• _YOUR ASSIGNMENT_
Will you write out the data exactly, excluding every picture?

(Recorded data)
******
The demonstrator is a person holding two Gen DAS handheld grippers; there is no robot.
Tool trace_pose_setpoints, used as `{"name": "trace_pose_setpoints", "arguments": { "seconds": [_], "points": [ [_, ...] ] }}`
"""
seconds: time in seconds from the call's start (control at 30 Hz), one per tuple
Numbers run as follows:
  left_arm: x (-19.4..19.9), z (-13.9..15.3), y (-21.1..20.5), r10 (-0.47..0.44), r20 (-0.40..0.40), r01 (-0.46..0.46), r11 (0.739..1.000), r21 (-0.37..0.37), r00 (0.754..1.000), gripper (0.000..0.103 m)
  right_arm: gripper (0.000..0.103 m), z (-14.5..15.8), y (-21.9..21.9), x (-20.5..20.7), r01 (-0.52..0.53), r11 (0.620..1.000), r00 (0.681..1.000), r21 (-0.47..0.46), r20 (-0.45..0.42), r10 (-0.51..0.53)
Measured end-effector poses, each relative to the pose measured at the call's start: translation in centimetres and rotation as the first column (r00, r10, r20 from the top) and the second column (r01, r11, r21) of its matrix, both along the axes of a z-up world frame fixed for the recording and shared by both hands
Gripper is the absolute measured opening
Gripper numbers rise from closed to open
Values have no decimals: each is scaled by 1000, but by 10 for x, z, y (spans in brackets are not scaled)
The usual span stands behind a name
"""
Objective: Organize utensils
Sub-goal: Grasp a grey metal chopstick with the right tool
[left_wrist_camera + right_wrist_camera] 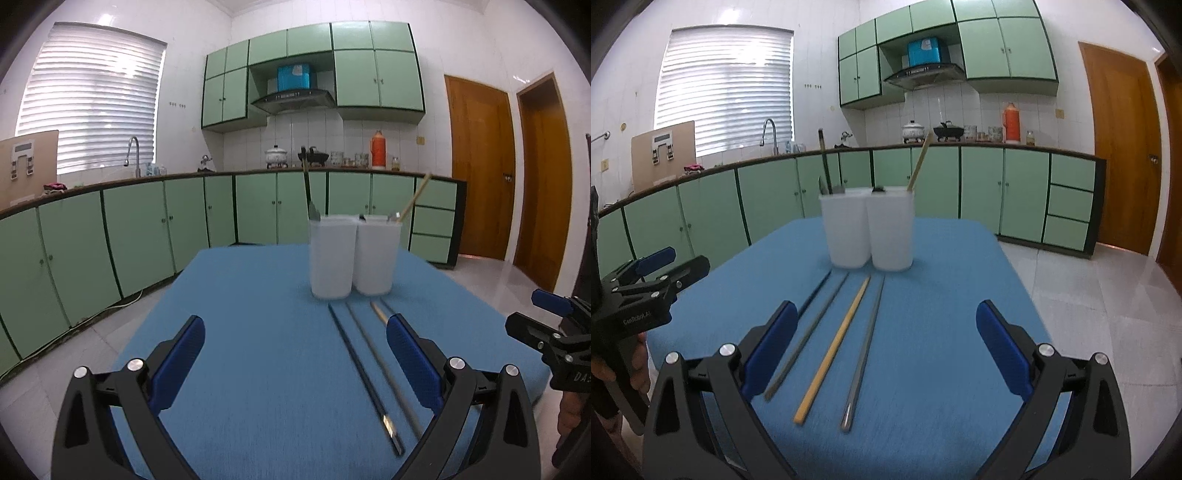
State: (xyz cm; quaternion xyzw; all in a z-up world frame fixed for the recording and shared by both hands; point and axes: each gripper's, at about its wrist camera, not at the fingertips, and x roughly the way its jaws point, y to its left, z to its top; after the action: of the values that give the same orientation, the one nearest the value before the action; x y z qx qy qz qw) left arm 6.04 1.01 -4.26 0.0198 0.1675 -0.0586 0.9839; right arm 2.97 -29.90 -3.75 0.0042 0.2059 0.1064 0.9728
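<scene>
Two white plastic holders stand side by side on the blue table [942,302]. The left holder [845,230] has a dark chopstick [824,162] sticking out; the right holder [891,230] has a wooden chopstick [921,162]. Several chopsticks lie in front of them: a dark one [814,293], a grey one [809,336], a wooden one [834,347] and a silver one [864,350]. My right gripper [886,343] hangs open above their near ends. My left gripper [295,354] is open too, over the dark chopstick [360,373] and the grey chopstick [384,373].
Green kitchen cabinets [129,229] and a counter with pots and an orange thermos [378,149] run along the far wall. Wooden doors [480,166] stand at the right. Tiled floor [1089,295] surrounds the table. A hand holds each gripper handle.
</scene>
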Motion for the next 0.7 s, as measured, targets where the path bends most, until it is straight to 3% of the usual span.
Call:
{"name": "trace_pose_setpoints", "arguments": {
  "seconds": [0.37, 0.43, 0.57, 0.7],
  "points": [
    [-25, -26, -3, 12, -39, -11, 1000, 22, 999, 97, 92, -44, 16, -26, 22, 999, 999, -43, -22, -23],
    [-26, -28, -2, 10, -45, -9, 1000, 26, 999, 97, 81, -49, 19, -28, 21, 999, 999, -44, -29, -22],
    [-28, -32, -4, 8, -56, -7, 1000, 25, 998, 97, 73, -58, 22, -32, 33, 998, 999, -49, -26, -34],
    [-29, -36, -4, 8, -63, -7, 1000, 15, 998, 97, 58, -63, 24, -35, 43, 998, 999, -52, -21, -44]
  ]
}}
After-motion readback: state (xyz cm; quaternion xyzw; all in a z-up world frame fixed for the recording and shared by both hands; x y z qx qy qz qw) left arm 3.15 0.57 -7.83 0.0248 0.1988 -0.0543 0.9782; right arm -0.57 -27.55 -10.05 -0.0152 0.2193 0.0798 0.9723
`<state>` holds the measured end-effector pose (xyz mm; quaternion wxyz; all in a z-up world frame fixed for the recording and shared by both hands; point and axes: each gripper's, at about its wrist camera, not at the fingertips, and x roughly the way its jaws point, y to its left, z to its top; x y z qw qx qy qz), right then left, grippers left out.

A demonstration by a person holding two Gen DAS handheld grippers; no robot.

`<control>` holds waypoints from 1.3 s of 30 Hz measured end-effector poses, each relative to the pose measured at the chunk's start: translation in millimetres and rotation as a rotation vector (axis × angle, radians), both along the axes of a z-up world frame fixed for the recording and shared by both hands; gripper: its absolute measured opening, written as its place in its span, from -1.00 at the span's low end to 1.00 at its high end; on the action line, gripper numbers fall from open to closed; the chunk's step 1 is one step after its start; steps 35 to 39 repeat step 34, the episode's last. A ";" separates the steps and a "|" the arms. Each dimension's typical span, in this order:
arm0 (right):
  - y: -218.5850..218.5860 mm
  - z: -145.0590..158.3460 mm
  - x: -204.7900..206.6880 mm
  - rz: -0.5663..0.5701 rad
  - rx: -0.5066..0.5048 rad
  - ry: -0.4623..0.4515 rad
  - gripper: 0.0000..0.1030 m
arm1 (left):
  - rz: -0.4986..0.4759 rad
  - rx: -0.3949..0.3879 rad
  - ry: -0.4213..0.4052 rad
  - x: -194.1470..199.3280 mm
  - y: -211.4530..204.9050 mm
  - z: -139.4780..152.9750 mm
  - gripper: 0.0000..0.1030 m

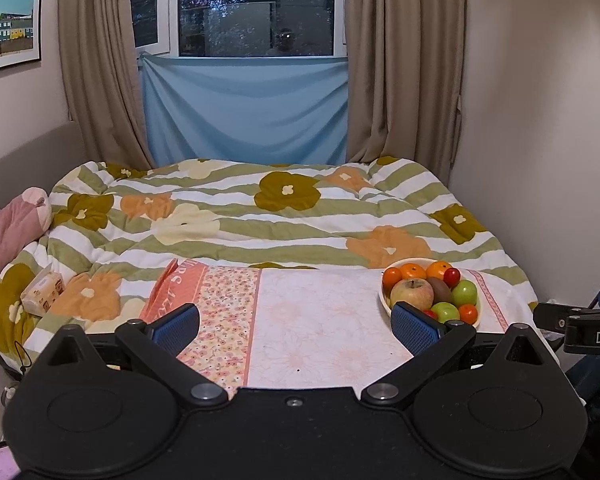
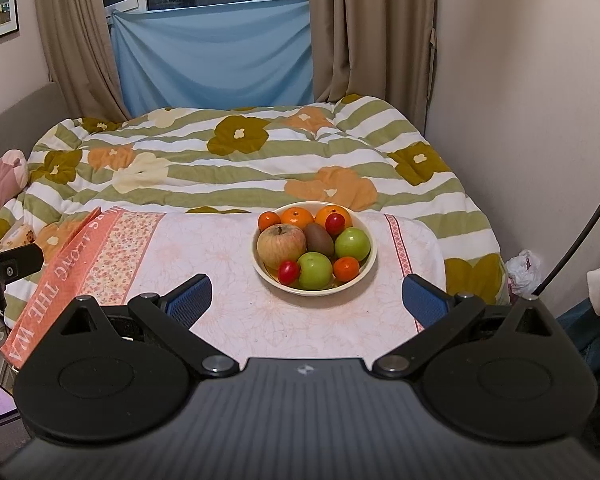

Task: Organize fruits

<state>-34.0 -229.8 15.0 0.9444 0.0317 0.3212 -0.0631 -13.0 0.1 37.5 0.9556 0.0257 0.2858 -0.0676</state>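
both grippers, left gripper and right gripper, hang spread wide and hold nothing above the pink floral cloth on the bed, where a cream bowl of fruit sits just ahead of the right one

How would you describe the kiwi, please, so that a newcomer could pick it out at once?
On the pale floral cloth spread over the bed stands a cream bowl full of fruit. The kiwi lies in its middle, between the big yellowish apple and a green apple. It alone is brown, dull and egg-shaped.
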 end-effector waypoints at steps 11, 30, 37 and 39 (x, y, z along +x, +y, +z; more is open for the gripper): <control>1.1 0.1 1.1 -0.003 0.006 -0.004 1.00 | 0.004 -0.006 -0.004 0.3 2.5 -0.2 1.00; 2.2 1.5 0.1 -0.002 0.009 -0.007 1.00 | 0.007 0.008 -0.006 -3.8 1.5 -1.2 1.00; 4.6 2.9 0.3 -0.001 0.009 -0.007 1.00 | 0.015 0.006 -0.013 -4.4 2.1 -0.9 1.00; 4.6 2.9 0.3 -0.001 0.009 -0.007 1.00 | 0.015 0.006 -0.013 -4.4 2.1 -0.9 1.00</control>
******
• _OUTPUT FOR THIS EXERCISE_
The demonstrator is a person holding two Gen DAS handheld grippers; there is no robot.
Tool trace_pose_setpoints, used as `{"name": "trace_pose_setpoints", "arguments": { "seconds": [_], "points": [ [_, ...] ] }}`
"""
seconds: time in seconds from the call's start (control at 30 Hz), one per tuple
Numbers run as follows:
  left_arm: x (-19.4..19.9), z (-13.9..15.3), y (-21.1..20.5), r10 (-0.47..0.44), r20 (-0.40..0.40), r01 (-0.46..0.46), r11 (0.739..1.000), r21 (-0.37..0.37), r00 (0.754..1.000), gripper (0.000..0.103 m)
  right_arm: gripper (0.000..0.103 m), z (-14.5..15.8), y (-21.9..21.9), x (-20.5..20.7), r01 (-0.52..0.53), r11 (0.620..1.000), r00 (0.681..1.000), r21 (-0.47..0.46), r20 (-0.45..0.42), r10 (-0.51..0.53)
Measured end-effector poses, each relative to the pose measured at the call's start: translation in centimetres and rotation as the first column (r00, r10, r20 from the top) and the second column (r01, r11, r21) of its matrix, both along the axes of a z-up world frame fixed for the recording and shared by both hands
Gripper is the absolute measured opening
Gripper numbers rise from closed to open
Values have no decimals: each is scaled by 1000, but by 10 for x, z, y (spans in brackets are not scaled)
The usual span stands behind a name
"""
Objective: Organize utensils
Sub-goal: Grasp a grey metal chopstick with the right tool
[left_wrist_camera + right_wrist_camera] 
State: (xyz cm; quaternion xyzw; all in a z-up world frame fixed for the recording and shared by both hands; point and axes: each gripper's, at about its wrist camera, not at the fingertips, and x roughly the way its jaws point, y to its left, z to its top; after the action: of the values that give the same orientation, the one nearest the value before the action; x y z qx qy qz qw) left arm 6.04 1.01 -4.26 0.0198 0.1675 -0.0586 0.9839; right arm 2.97 -29.90 -3.75 0.0042 0.2059 0.1064 0.9728
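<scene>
Two white plastic holders stand side by side on the blue table [942,302]. The left holder [845,230] has a dark chopstick [824,162] sticking out; the right holder [891,230] has a wooden chopstick [921,162]. Several chopsticks lie in front of them: a dark one [814,293], a grey one [809,336], a wooden one [834,347] and a silver one [864,350]. My right gripper [886,343] hangs open above their near ends. My left gripper [295,354] is open too, over the dark chopstick [360,373] and the grey chopstick [384,373].
Green kitchen cabinets [129,229] and a counter with pots and an orange thermos [378,149] run along the far wall. Wooden doors [480,166] stand at the right. Tiled floor [1089,295] surrounds the table. A hand holds each gripper handle.
</scene>
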Motion for the next 0.7 s, as measured, targets where the path bends most, until it is straight to 3% of the usual span.
Call:
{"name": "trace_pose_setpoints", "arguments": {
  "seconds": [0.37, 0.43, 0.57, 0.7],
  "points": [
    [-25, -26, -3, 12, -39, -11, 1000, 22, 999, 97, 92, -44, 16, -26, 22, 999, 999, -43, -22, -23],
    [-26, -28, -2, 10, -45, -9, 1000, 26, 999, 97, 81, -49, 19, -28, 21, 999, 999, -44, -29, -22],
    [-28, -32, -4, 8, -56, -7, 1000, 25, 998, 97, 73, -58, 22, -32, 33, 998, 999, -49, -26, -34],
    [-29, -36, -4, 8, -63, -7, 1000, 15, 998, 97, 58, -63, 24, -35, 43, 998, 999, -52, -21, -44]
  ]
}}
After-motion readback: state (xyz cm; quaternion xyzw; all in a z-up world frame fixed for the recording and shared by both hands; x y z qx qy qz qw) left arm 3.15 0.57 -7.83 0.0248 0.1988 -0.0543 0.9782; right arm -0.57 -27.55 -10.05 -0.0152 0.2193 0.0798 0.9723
`<state>` holds the measured end-effector pose (xyz mm; quaternion wxyz; all in a z-up world frame fixed for the recording and shared by both hands; point and axes: each gripper's, at about its wrist camera, not at the fingertips, and x roughly the way its jaws point, y to its left, z to its top; x y z qw qx qy qz), right then left, grippers left out.

A demonstration by a person holding two Gen DAS handheld grippers; no robot.

`<control>` holds waypoints from 1.3 s of 30 Hz measured end-effector poses, each relative to the pose measured at the chunk's start: translation in millimetres and rotation as a rotation vector (axis × angle, radians), both along the axes of a z-up world frame fixed for the recording and shared by both hands; gripper: its absolute measured opening, written as its place in its span, from -1.00 at the span's low end to 1.00 at its high end; on the action line, gripper numbers fall from open to closed; the chunk's step 1 is one step after its start; steps 35 to 39 repeat step 34, the episode's last. A ";" separates the steps and a "|" the arms. Each dimension's typical span, in this order:
arm0 (right):
  - y: -218.5850..218.5860 mm
  - z: -145.0590..158.3460 mm
  - x: -204.7900..206.6880 mm
  - rz: -0.5663..0.5701 rad
  - rx: -0.5066..0.5048 rad
  - ry: -0.4623..0.4515 rad
  - gripper: 0.0000..0.1030 m
arm1 (left):
  - rz: -0.4986..0.4759 rad
  - rx: -0.3949..0.3879 rad
  - ry: -0.4213..0.4052 rad
  - x: -194.1470..199.3280 mm
  - y: -211.4530..204.9050 mm
  - z: -139.4780..152.9750 mm
  - gripper: 0.0000..0.1030 m


Task: Organize fruits

<state>-34.0 -229.8 15.0 0.9444 0.0317 0.3212 -0.0631 -13.0 0.1 37.5 0.9556 0.0257 0.2858 -0.0676</state>
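both grippers, left gripper and right gripper, hang spread wide and hold nothing above the pink floral cloth on the bed, where a cream bowl of fruit sits just ahead of the right one

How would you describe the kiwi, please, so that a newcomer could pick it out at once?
On the pale floral cloth spread over the bed stands a cream bowl full of fruit. The kiwi lies in its middle, between the big yellowish apple and a green apple. It alone is brown, dull and egg-shaped.
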 end-effector waypoints at steps 11, 30, 37 and 39 (x, y, z along +x, +y, +z; more is open for the gripper): <control>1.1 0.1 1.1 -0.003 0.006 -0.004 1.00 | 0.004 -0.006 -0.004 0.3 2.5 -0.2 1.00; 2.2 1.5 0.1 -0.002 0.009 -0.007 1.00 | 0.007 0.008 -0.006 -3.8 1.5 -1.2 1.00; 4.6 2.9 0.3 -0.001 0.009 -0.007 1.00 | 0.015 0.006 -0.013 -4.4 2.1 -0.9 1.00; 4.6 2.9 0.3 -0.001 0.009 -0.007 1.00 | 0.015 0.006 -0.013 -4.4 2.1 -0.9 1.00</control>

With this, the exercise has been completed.